New IEA report highlights recent progress and emerging risks across the energy innovation landscape worldwide, with investment trends uneven across different regions and sectors
The range of new energy technologies under development globally is broader and appears more promising than ever before, yet the global energy innovation landscape is at a pivotal moment amid signs of slowing momentum in financing and shifting priorities, according to a new IEA report released today.
The report - The State of Energy Innovation - provides a first comprehensive global review of energy technology innovation trends drawing upon a new dataset covering more than 150 innovation highlights and a survey of nearly 300 practitioners from 34 countries. The findings reveal both the central role of innovation in advancing national energy and industrial strategies, and key opportunities to maintain the pace of progress.

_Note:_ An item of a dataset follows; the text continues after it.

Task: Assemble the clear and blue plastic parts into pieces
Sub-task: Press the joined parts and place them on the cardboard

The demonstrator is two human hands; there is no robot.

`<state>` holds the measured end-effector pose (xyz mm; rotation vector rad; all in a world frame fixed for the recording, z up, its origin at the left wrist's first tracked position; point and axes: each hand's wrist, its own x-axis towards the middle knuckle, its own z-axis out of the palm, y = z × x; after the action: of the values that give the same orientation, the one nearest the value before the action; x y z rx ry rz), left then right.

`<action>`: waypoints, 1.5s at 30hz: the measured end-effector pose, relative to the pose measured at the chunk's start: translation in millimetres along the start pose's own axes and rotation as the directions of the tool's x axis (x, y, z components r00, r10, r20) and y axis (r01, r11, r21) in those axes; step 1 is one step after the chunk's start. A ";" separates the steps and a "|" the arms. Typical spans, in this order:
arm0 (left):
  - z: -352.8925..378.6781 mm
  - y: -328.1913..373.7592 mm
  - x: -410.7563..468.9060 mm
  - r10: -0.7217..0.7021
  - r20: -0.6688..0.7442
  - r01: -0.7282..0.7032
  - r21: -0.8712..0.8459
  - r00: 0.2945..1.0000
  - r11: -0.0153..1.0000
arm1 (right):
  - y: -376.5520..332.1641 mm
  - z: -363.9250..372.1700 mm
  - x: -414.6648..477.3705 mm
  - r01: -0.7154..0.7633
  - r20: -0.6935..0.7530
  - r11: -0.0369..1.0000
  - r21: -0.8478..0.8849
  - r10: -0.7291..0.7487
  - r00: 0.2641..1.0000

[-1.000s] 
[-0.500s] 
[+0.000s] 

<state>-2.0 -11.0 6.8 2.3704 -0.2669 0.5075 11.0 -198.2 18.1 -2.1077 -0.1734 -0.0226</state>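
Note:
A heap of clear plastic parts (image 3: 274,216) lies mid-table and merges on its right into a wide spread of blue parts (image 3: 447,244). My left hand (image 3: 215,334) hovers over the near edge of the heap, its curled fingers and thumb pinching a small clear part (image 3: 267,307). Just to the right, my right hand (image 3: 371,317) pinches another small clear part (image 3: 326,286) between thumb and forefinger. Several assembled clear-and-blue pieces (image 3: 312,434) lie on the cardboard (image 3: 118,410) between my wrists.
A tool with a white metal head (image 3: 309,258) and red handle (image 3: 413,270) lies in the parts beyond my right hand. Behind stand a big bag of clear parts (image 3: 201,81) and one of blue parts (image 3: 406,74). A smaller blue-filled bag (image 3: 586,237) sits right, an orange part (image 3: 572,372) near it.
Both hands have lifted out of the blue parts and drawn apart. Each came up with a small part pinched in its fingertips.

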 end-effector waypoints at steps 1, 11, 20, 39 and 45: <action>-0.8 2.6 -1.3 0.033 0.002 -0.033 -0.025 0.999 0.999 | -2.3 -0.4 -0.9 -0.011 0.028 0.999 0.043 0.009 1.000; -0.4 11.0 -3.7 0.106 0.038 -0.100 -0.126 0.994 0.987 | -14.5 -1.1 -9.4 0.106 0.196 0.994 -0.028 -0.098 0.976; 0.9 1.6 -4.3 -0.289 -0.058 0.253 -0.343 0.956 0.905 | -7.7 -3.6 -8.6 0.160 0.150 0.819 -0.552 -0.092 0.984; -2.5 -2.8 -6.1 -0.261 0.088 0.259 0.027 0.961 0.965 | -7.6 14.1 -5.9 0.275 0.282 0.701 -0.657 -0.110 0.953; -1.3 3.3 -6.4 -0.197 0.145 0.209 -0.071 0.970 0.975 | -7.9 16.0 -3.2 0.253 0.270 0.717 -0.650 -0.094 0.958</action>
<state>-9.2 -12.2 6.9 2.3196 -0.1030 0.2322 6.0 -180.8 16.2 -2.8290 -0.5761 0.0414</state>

The report shows that energy innovation has delivered major economic and security benefits. Public research and development (R&D) investments in response to energy crises in the 1970s, reaching 0.1% of GDP, drove the expansion of nuclear power and reduced many countries' reliance on imported fuels. Similarly, technological advances in batteries and electric vehicles have lowered oil import needs in China, while shale technology innovation transformed the United States from an energy importer to a net exporter. Today, the industrial strategies of countries around the world are putting increased emphasis on economic competitiveness, security and resilience, making progress on innovation more important than ever.

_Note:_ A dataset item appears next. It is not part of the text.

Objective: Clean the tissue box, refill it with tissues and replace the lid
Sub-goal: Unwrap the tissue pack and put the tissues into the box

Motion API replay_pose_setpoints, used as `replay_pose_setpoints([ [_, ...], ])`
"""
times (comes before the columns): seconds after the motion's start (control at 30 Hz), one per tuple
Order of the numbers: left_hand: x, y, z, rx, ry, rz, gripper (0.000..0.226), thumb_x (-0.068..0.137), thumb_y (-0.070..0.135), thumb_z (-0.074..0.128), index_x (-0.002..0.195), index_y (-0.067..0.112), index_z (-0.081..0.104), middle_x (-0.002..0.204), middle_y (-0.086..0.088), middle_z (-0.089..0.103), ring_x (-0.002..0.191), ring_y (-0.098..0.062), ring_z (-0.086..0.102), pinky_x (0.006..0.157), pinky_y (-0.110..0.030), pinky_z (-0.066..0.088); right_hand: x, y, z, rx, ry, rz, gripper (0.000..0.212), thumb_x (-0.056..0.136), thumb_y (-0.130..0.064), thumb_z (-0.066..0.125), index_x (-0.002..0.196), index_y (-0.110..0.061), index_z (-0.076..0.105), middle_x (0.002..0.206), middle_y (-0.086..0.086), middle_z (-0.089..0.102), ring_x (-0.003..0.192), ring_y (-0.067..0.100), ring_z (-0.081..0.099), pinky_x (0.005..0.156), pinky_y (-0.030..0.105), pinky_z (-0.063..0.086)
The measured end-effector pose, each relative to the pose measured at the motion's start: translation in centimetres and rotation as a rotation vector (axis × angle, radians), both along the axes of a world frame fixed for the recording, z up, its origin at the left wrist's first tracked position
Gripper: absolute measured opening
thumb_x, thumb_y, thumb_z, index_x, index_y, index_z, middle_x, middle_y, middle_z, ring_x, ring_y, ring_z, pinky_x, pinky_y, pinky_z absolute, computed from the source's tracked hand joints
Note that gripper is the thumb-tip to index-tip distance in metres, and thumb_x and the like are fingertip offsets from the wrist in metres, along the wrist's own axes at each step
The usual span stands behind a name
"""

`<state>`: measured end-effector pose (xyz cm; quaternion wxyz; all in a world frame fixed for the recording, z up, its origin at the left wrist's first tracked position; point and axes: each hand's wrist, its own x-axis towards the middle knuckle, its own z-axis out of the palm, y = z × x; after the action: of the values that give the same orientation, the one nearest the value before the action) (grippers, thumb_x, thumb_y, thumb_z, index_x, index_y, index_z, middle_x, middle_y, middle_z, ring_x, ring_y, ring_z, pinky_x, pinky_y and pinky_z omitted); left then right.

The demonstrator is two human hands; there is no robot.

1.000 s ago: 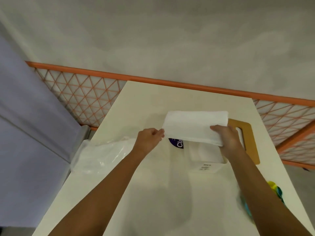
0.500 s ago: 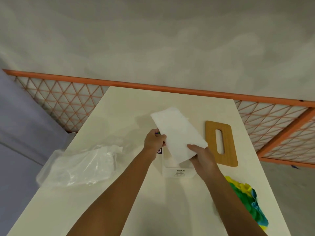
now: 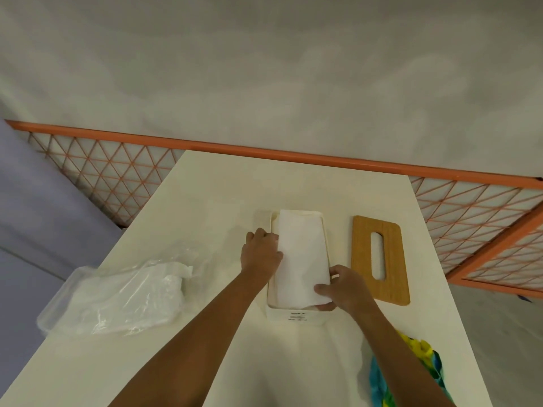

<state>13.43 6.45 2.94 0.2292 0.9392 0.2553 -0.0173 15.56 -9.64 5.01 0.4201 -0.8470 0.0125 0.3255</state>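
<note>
**Q:** Where does the tissue box (image 3: pixel 296 315) stand, and what does it contain?

**A:** The white, open-topped box stands near the middle of the pale table (image 3: pixel 235 183), its short labelled wall facing the viewer. A white stack of tissues (image 3: pixel 299 254) lies lengthwise in it. The far end of the stack sits inside the rim, while the near end rides slightly above the rim.

**Q:** How do the hands hold the stack?

**A:** The left hand (image 3: pixel 260 254) is at the box's left rim, its fingers curled against the stack's left edge. Their tips are hidden between tissue and wall. The right hand (image 3: pixel 343 286) pinches the stack's near right corner, with the thumb lying across the top and the fingers curled along the side beneath.

**Q:** Where is the lid (image 3: pixel 364 259)?

**A:** The wooden lid, which has a long slot, lies flat on the table just to the right of the box without touching it.

**Q:** What else appears?

**A:** A crumpled clear plastic wrapper (image 3: pixel 117 298) lies at the table's left edge, well apart from the box. A yellow, green and blue cloth (image 3: pixel 411 374) lies at the near right, partly behind the right forearm. An orange lattice railing (image 3: pixel 102 171) runs behind the table.
</note>
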Motion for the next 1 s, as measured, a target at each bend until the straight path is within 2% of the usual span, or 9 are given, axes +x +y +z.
replay_pose_setpoints([
  [0.13, -0.3, 0.2, -0.2, 0.144, 0.022, -0.031, 0.060, 0.088, 0.024, 0.058, 0.143, 0.018, 0.032, 0.132, -0.006, 0.036, 0.121, -0.022, 0.037, 0.097, -0.030, 0.038, 0.0, 0.1, 0.1, -0.076, -0.039, 0.088, 0.046, 0.083, -0.004, 0.065, 0.125, -0.002, 0.047, 0.126, 0.012, 0.054, 0.107, 0.032, 0.060, 0.046, 0.020, 0.050],
  [0.23, -0.6, 0.6, -0.1, 0.140, 0.020, -0.068, 0.060, 0.088, 0.027, 0.058, 0.142, 0.019, 0.032, 0.133, -0.005, 0.035, 0.122, -0.021, 0.038, 0.099, -0.031, 0.038, 0.1, 0.1, 0.6, -0.117, -0.051, 0.168, 0.041, 0.084, -0.008, 0.065, 0.122, -0.002, 0.050, 0.109, 0.011, 0.060, 0.077, 0.027, 0.068, 0.045, 0.016, 0.050],
  [0.3, -1.2, 1.1, 0.3, 0.120, -0.007, -0.078, 0.056, 0.089, 0.029, 0.056, 0.140, 0.020, 0.035, 0.133, -0.004, 0.037, 0.122, -0.021, 0.039, 0.098, -0.031, 0.038, 0.1, 0.1, 1.2, -0.203, -0.131, 0.192, 0.035, 0.085, -0.018, 0.064, 0.115, -0.002, 0.055, 0.093, 0.008, 0.062, 0.061, 0.017, 0.062, 0.049, 0.016, 0.049],
  [0.4, -2.2, 2.3, 0.9, 0.100, -0.079, -0.079, 0.048, 0.090, 0.030, 0.054, 0.136, 0.020, 0.041, 0.131, -0.004, 0.041, 0.121, -0.020, 0.042, 0.097, -0.031, 0.038, 0.3, -0.1, 2.0, -0.329, -0.311, 0.183, 0.038, 0.087, -0.029, 0.060, 0.115, -0.003, 0.056, 0.105, 0.010, 0.064, 0.089, 0.021, 0.062, 0.072, 0.026, 0.047],
  [0.5, -3.5, 4.2, 1.8, 0.084, -0.132, -0.070, 0.046, 0.092, 0.030, 0.053, 0.135, 0.021, 0.043, 0.132, -0.003, 0.043, 0.121, -0.019, 0.043, 0.099, -0.031, 0.038, 0.0, 0.9, 2.8, -0.386, -0.422, 0.176, 0.037, 0.090, -0.031, 0.055, 0.119, -0.008, 0.056, 0.118, 0.009, 0.061, 0.106, 0.023, 0.058, 0.077, 0.024, 0.040],
  [0.73, -7.7, 9.6, 3.1, 0.105, -0.222, -0.041, 0.039, 0.092, 0.030, 0.054, 0.130, 0.022, 0.050, 0.129, -0.002, 0.048, 0.117, -0.017, 0.047, 0.097, -0.029, 0.038, -2.3, 6.8, 2.5, -0.203, -0.405, 0.230, 0.025, 0.088, -0.023, 0.058, 0.109, -0.011, 0.062, 0.109, 0.010, 0.063, 0.083, 0.018, 0.055, 0.071, 0.025, 0.042],
  [0.83, -10.2, 12.6, 2.8, 0.105, -0.204, -0.035, 0.039, 0.091, 0.029, 0.054, 0.129, 0.022, 0.052, 0.128, -0.001, 0.049, 0.117, -0.017, 0.047, 0.097, -0.028, 0.036, -4.1, 10.2, 1.4, -0.071, -0.334, 0.259, 0.018, 0.086, -0.012, 0.059, 0.102, -0.007, 0.066, 0.105, 0.015, 0.065, 0.080, 0.018, 0.054, 0.059, 0.018, 0.045],
  [0.93, -12.7, 15.4, 1.9, 0.090, -0.167, -0.049, 0.039, 0.090, 0.031, 0.056, 0.128, 0.021, 0.053, 0.128, -0.001, 0.050, 0.118, -0.019, 0.048, 0.099, -0.030, 0.037, -5.4, 12.8, 0.3, 0.029, -0.215, 0.251, 0.016, 0.087, -0.006, 0.056, 0.099, -0.006, 0.065, 0.086, 0.010, 0.063, 0.060, 0.013, 0.053, 0.044, 0.009, 0.043],
  [1.0, -14.2, 17.2, 1.2, 0.064, -0.141, -0.057, 0.041, 0.090, 0.035, 0.057, 0.127, 0.020, 0.054, 0.130, -0.001, 0.051, 0.120, -0.019, 0.048, 0.101, -0.031, 0.036, -6.0, 14.4, -0.7, 0.073, -0.150, 0.247, 0.016, 0.087, -0.002, 0.055, 0.100, -0.003, 0.065, 0.075, 0.007, 0.062, 0.057, 0.011, 0.054, 0.046, 0.009, 0.045],
])
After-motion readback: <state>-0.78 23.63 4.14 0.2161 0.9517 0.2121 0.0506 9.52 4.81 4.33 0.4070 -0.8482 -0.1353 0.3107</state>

Recent years have seen a steady increase in innovation activity. Public and corporate energy R&D spending has grown at an average annual rate of 6%, though initial estimates for 2024 indicate that growth may be slowing in some advanced economies. Corporate energy R&D has outpaced economic growth, particularly in the automotive and renewable energy sectors. However, R&D spending as a share of revenues in the cement and steel sectors remains 20% to 70% below that of the automotive and renewables sectors, respectively, while the aviation and shipping sectors have reduced the share of their revenue spent on R&D over the past decade.

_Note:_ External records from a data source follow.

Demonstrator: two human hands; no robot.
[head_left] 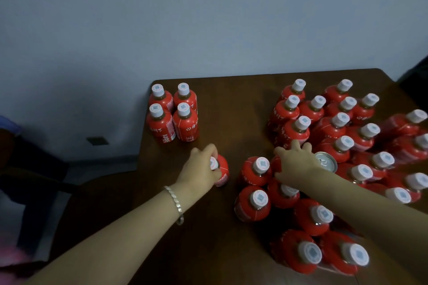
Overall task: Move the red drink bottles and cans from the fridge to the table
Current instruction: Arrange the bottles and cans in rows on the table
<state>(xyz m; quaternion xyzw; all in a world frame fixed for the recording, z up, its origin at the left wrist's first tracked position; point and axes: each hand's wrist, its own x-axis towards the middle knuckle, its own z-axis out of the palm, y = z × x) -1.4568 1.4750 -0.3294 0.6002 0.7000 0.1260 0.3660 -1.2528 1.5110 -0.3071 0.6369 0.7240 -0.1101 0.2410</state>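
Dark wooden table [231, 109]; red bottles [173, 113], one can [325, 162] standing.

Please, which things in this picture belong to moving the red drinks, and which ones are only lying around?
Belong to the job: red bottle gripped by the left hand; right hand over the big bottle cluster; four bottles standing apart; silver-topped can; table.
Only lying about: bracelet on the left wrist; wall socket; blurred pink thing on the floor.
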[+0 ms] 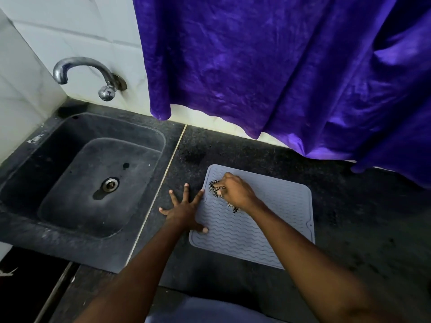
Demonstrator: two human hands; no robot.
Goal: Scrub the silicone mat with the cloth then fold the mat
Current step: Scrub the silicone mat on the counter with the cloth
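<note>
A grey silicone mat (275, 213) with wavy ridges lies flat on the dark stone counter. My right hand (236, 191) is closed on a black-and-white checked cloth (215, 188), pressing it onto the mat's far left part. Most of the cloth is hidden under the hand. My left hand (184, 209) lies flat with its fingers spread at the mat's left edge: the thumb and index finger rest on the mat, the other fingers on the counter.
A dark sink (149, 145) with a metal drain (109, 184) sits to the left, under a chrome tap (91, 73) on the tiled wall. A purple curtain (279, 66) hangs over the back of the counter (361, 217).
</note>
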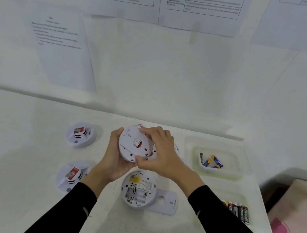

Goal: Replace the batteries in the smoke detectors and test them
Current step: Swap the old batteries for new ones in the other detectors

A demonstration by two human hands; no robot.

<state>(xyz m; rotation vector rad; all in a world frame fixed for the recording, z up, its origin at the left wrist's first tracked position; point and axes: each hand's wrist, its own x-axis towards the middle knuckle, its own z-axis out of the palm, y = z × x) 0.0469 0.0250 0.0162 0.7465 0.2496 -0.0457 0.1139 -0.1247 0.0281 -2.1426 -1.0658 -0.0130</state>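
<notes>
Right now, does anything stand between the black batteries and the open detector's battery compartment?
Yes: the right sleeve crosses between black batteries and open detector; a flat mounting plate lies beside the detector there.

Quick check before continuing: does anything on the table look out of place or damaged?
Nothing looks damaged or spilled. The open detector lies back-up with an empty battery bay, a loose plate showing at its right, as expected mid-job. Blue batteries lie jumbled in their tray; black batteries sit in a row.

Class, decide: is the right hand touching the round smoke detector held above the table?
Touching. The head view shows the right hand pinching the smoke detector by its rim, thumb below, fingers above.
</notes>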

"Innovation is the lifeblood of the energy sector, particularly in today's fast-moving times with the global energy mix shifting and major trends such as electrification having far-reaching effects," said IEA Executive Director Fatih Birol. "A wide range of technologies now appears to be coming close to market, offering hope for improvements in energy security, affordability and sustainability over the long term. But we require investment, both public and private, to scale up innovative solutions. The payback may not always be quick, but it will be lasting."
Venture capital (VC) funding for energy technologies surged more than sixfold from 2015 to 2022, reaching levels equivalent to all public energy R&D combined. This influx of private capital has supported around 1,800 energy start-ups. Even if only a fraction of these firms succeed, they could have a significant impact on global energy systems by the 2030s. However, this investment trend reversed in 2023 and 2024, with VC funding declining by more than 20% amid tighter financial conditions. The only sector to see growth in VC funding during this period was artificial intelligence, which offers potential to accelerate energy innovation but may also draw capital away from the energy sector.
Innovation efforts have also become increasingly global. China overtook Japan and the United States in 2021 as the leading country for energy patenting, with over 95% of its patents focused on low-emissions technologies. Since 2000, patenting globally for low-emissions technologies has grown 4.5 times as fast as it has for fossil fuels. Investment patterns differ across regions, with China directing about half of its energy patenting and 90% of its VC funding towards mass-manufactured technologies such as batteries and electrolysers. Europe has a similar focus but is more active in large-scale engineering projects, while the United States maintains a diversified innovation portfolio across fossil and clean energy technologies.
Public and private financing earmarked for large-scale energy technology demonstration projects this decade has reached around $60 billion. These projects are critical for commercialising emerging technologies but face delays due to inflation and policy uncertainty. Most projects have still not reached final investment decision and 95% of demonstration funding is concentrated in North America, Europe and China. Sectors with urgent innovation needs to validate low-emissions options - such as heavy industry and long-distance transport - account for just 17% of the total. At a time of shifting government priorities, coordinated action can nonetheless ensure that a global portfolio of projects bridge the "valley of death" for key technologies to meet climate goals.
The report stresses the importance of maintaining momentum and addressing structural gaps in the global innovation system. Public energy R&D investment today stands at just over 0.04% of GDP in IEA member countries - less than half the level seen in the early 1980s despite new energy security and climate challenges. The report recommends targeted policies to increase public energy R&D spending, support technology developers through economic cycles and strengthen international cooperation to bring clean energy demonstration projects to market. The evolution of global energy innovation will play a decisive role in determining countries' long-term economic resilience and ability to meet energy and climate goals.